# Task to complete
Restrict the output to the lines below starting at the one that contains "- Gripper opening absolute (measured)" and ending at the one that contains "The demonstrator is", and restate them word for word, both ends included.

# Data excerpt
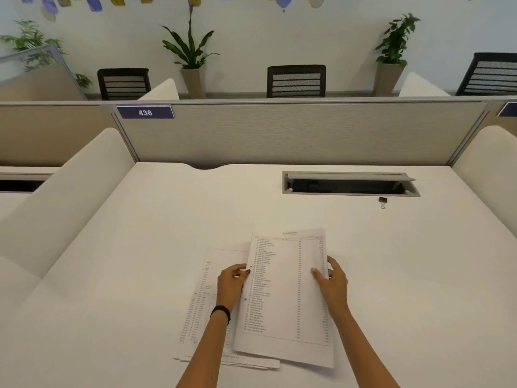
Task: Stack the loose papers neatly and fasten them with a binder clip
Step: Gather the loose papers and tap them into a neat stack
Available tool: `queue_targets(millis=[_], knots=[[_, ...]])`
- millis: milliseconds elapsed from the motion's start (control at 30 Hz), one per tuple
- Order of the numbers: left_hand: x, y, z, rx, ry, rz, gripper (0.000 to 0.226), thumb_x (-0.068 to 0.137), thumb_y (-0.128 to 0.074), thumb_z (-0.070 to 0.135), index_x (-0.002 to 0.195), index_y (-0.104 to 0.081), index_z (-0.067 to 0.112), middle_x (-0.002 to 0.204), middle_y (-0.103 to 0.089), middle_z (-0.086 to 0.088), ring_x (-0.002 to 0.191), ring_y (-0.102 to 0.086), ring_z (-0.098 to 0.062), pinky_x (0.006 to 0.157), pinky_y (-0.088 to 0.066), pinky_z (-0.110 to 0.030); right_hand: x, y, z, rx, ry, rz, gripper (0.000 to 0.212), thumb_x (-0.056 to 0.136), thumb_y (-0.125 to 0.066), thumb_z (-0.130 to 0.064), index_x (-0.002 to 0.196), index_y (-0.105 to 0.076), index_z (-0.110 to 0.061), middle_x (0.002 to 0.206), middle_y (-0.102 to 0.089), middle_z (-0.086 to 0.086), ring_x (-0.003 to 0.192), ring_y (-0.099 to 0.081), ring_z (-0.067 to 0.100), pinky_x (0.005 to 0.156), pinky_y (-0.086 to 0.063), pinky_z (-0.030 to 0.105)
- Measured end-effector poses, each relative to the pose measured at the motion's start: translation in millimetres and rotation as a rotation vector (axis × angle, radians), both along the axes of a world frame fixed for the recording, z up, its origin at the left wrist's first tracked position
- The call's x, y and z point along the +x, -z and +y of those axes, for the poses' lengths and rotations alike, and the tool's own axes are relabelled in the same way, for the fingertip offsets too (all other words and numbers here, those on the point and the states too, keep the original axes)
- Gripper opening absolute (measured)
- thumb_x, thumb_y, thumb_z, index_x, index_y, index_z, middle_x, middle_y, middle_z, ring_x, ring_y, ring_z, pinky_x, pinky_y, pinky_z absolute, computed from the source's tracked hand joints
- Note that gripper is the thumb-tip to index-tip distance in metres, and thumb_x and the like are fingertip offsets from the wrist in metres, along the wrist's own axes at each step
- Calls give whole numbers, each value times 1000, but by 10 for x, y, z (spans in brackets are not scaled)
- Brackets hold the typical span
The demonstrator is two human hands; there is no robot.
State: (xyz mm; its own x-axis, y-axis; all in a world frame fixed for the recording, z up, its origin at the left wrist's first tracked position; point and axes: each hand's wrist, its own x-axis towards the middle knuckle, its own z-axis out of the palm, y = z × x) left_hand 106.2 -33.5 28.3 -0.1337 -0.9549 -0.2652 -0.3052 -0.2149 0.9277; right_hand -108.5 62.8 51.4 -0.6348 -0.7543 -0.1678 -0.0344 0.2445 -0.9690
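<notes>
A printed sheet with a list of lines, the top sheet, is held slightly raised over the white desk. My left hand pinches its left edge. My right hand grips its right edge, thumb on top and fingers behind. More loose papers lie askew on the desk below and to the left, partly hidden by my left arm and the top sheet. A small black binder clip sits far off at the right, near the cable slot.
A grey cable slot with an open flap is set into the desk at the back right. Cream side dividers flank the desk and a grey partition closes the back. Chairs and potted plants stand beyond.
</notes>
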Motion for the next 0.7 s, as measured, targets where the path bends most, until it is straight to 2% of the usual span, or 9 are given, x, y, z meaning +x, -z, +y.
queue_targets(millis=[67,133,200,233,300,400,467,567,700], knots=[[47,35,-7,24,30,-32,20,84,-65,11,103,-67,6,74,-67,-8,77,-65,-25,74,-58,-39,26,50,37,16,3,-11,44,85,-62,-9,126,-49,-10,110,-65,14,78,-61,10,61,-49,18],[102,46,-2,41,40,-33,16,85,-62,6,101,-67,6,74,-68,-10,69,-65,-24,62,-59,-31,34,94,67,31,2,-21,44,85,-61,-9,127,-48,-11,111,-65,15,79,-62,14,64,-50,21],[173,69,-1,28,23,-34,15,85,-60,2,96,-68,10,77,-69,-9,70,-65,-22,56,-55,-23,28,128,92,48,6,-24,45,85,-61,-9,128,-47,-11,111,-65,16,79,-62,18,66,-51,25],[216,82,-4,-8,3,-50,15,85,-60,2,93,-68,13,81,-69,-7,74,-64,-21,58,-54,-22,24,140,103,53,6,-22,45,85,-61,-8,129,-47,-10,111,-65,16,79,-62,18,67,-50,25],[307,125,-18,-120,-74,-129,15,84,-62,4,92,-68,16,91,-66,-7,83,-61,-22,69,-53,-30,16,164,120,63,11,-16,46,86,-60,-8,130,-46,-9,110,-65,16,79,-62,18,66,-49,23],[422,158,-62,-246,-249,-448,24,82,-67,13,106,-66,14,109,-57,-14,101,-52,-31,82,-49,-43,8,206,144,84,31,1,45,87,-58,-7,130,-44,-10,106,-64,16,76,-59,14,62,-45,16],[491,133,-90,-199,-316,-599,39,80,-70,18,117,-59,12,119,-51,-19,110,-45,-36,87,-44,-48,2,234,159,93,43,-2,44,88,-56,-6,131,-44,-10,107,-63,14,79,-59,16,67,-47,20],[594,128,-112,-62,-306,-666,54,79,-70,26,126,-51,8,126,-46,-21,117,-41,-38,93,-39,-51,1,260,174,98,59,14,42,88,-53,-5,129,-45,-9,116,-63,17,88,-60,23,79,-48,30],[644,179,-131,-22,-282,-662,53,80,-69,29,125,-51,8,127,-45,-20,118,-41,-36,96,-37,-51,41,289,189,88,92,4,44,88,-52,-1,131,-43,-8,121,-60,17,95,-58,23,84,-45,30]])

# Response to this exercise
- Gripper opening absolute (measured)
- thumb_x, thumb_y, thumb_z, index_x, index_y, index_z, middle_x, middle_y, middle_z, ring_x, ring_y, ring_z, pinky_x, pinky_y, pinky_z absolute, computed from the source's tracked hand joints
- Note that gripper is the thumb-tip to index-tip distance in metres, and thumb_x and the like are fingertip offsets from the wrist in metres, along the wrist's own axes at each step
- Calls give whole numbers, each value times 1000, but by 10 for x, y, z (spans in brackets are not scaled)
- Brackets hold the typical span
The demonstrator is two human hands; there is no robot.

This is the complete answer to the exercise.